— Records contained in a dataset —
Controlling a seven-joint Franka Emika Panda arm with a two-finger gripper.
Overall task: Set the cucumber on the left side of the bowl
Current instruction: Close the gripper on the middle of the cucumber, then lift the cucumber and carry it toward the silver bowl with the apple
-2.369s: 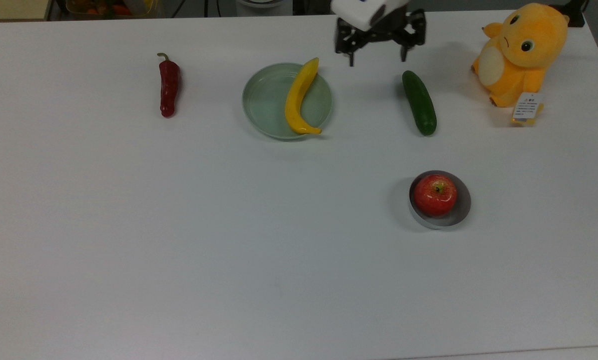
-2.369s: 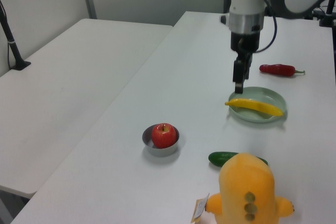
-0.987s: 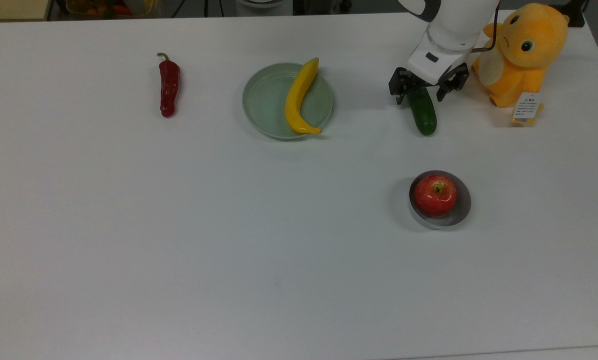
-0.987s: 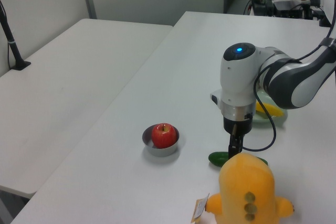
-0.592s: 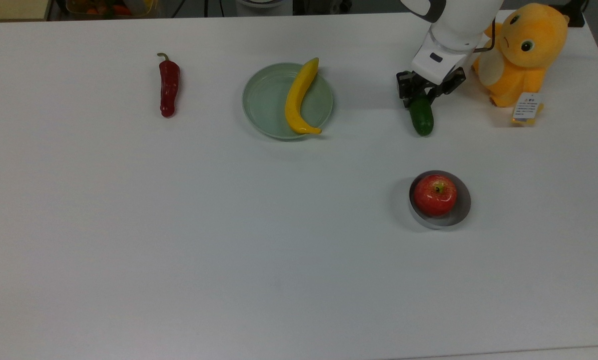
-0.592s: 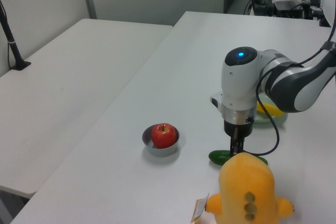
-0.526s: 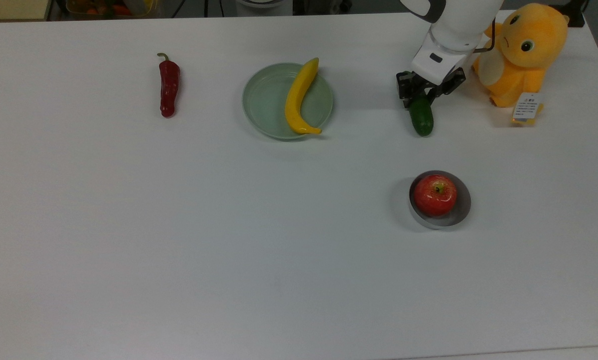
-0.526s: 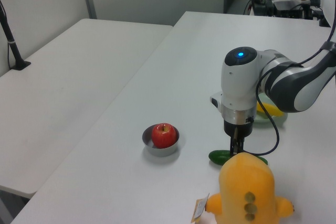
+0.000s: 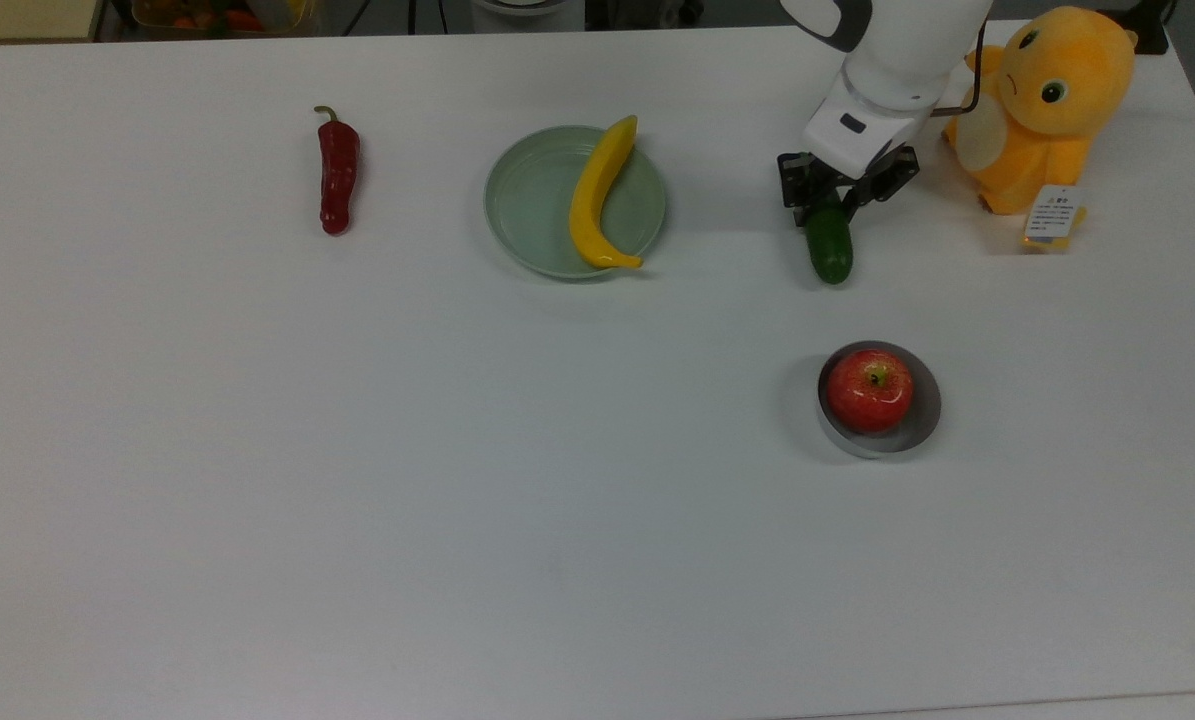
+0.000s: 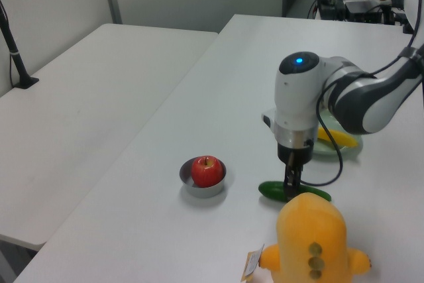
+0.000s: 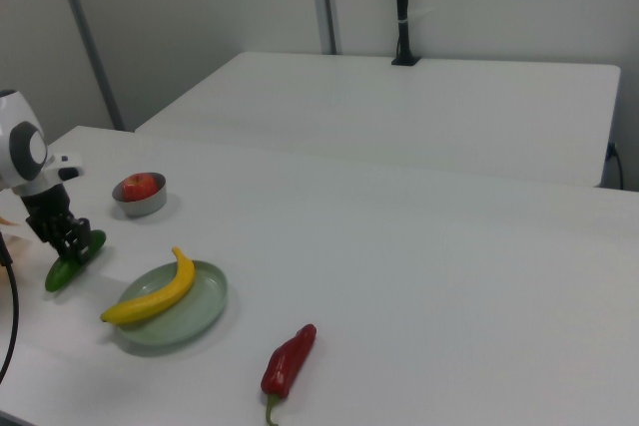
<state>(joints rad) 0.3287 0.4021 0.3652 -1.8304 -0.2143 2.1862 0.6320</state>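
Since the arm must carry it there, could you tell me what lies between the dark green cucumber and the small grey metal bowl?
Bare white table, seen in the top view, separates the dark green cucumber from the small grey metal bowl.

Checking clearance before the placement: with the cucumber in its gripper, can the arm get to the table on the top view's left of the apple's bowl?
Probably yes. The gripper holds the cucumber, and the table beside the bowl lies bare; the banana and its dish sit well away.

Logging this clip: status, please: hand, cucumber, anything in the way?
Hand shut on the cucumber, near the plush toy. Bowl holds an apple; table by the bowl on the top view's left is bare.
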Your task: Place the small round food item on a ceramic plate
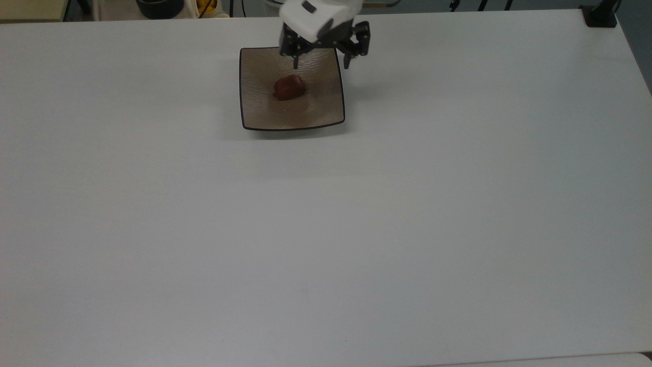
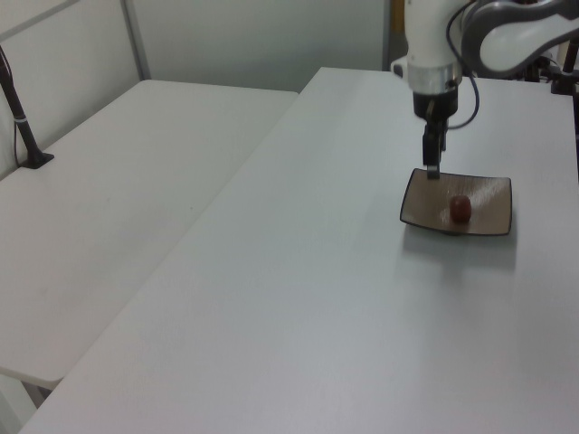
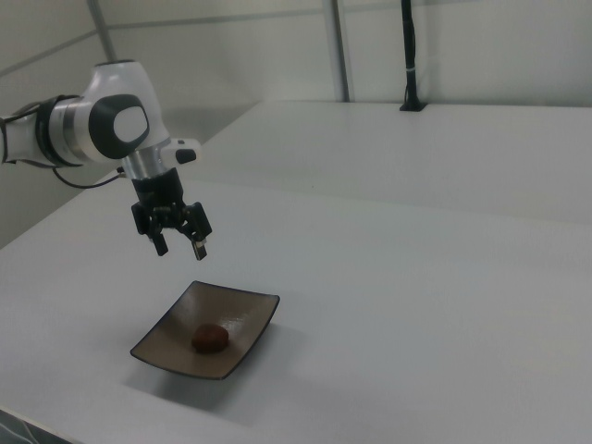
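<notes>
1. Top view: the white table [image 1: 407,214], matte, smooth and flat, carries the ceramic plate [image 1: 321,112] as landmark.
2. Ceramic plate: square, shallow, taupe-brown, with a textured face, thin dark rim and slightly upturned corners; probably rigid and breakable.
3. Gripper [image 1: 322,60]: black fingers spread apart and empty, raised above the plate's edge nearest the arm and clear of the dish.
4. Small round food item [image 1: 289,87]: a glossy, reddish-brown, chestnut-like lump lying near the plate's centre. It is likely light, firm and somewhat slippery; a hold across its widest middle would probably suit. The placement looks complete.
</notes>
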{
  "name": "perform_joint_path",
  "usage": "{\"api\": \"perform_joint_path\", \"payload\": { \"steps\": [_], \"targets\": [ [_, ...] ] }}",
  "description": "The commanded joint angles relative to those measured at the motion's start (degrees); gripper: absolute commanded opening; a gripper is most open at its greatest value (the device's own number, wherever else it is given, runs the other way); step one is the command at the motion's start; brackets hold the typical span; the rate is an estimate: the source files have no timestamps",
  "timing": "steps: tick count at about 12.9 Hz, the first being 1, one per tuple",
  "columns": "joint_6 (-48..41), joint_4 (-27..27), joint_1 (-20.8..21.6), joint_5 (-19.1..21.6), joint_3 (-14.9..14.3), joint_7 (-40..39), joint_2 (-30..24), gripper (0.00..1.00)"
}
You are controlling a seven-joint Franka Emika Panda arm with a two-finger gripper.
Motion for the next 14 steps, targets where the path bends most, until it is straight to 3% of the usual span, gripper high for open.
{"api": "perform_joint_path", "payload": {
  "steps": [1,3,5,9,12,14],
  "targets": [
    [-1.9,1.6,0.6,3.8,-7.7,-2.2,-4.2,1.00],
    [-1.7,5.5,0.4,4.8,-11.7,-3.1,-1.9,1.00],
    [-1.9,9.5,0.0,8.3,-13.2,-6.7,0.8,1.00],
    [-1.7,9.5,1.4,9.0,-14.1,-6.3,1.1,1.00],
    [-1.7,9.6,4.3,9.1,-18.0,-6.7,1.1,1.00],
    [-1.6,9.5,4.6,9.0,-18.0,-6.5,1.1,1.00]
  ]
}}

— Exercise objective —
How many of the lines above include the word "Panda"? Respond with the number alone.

— Expected answer —
2